* [Data shown]
------------------------------------------------

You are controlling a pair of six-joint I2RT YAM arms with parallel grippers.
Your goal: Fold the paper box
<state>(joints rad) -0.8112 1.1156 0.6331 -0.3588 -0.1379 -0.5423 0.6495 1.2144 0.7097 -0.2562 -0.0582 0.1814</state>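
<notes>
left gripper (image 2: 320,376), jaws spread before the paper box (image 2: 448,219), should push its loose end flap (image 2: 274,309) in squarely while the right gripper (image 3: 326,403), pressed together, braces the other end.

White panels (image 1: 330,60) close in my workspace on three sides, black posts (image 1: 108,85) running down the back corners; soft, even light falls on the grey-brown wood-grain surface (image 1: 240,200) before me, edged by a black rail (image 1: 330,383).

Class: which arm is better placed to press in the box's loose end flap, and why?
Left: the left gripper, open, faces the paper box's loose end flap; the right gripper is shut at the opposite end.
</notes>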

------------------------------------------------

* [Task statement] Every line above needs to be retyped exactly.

* [Completed task]
You are controlling a pair of six-joint I2RT YAM arms with parallel grippers.
Your goal: Fold the paper box
<state>(joints rad) -0.8112 1.1156 0.6331 -0.3588 -0.1379 -0.5423 0.6495 1.2144 0.7097 -0.2562 -0.0582 0.1814</state>
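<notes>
left gripper (image 2: 320,376), jaws spread before the paper box (image 2: 448,219), should push its loose end flap (image 2: 274,309) in squarely while the right gripper (image 3: 326,403), pressed together, braces the other end.

White panels (image 1: 330,60) close in my workspace on three sides, black posts (image 1: 108,85) running down the back corners; soft, even light falls on the grey-brown wood-grain surface (image 1: 240,200) before me, edged by a black rail (image 1: 330,383).

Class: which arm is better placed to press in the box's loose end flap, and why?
Left: the left gripper, open, faces the paper box's loose end flap; the right gripper is shut at the opposite end.
</notes>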

This output is now complete.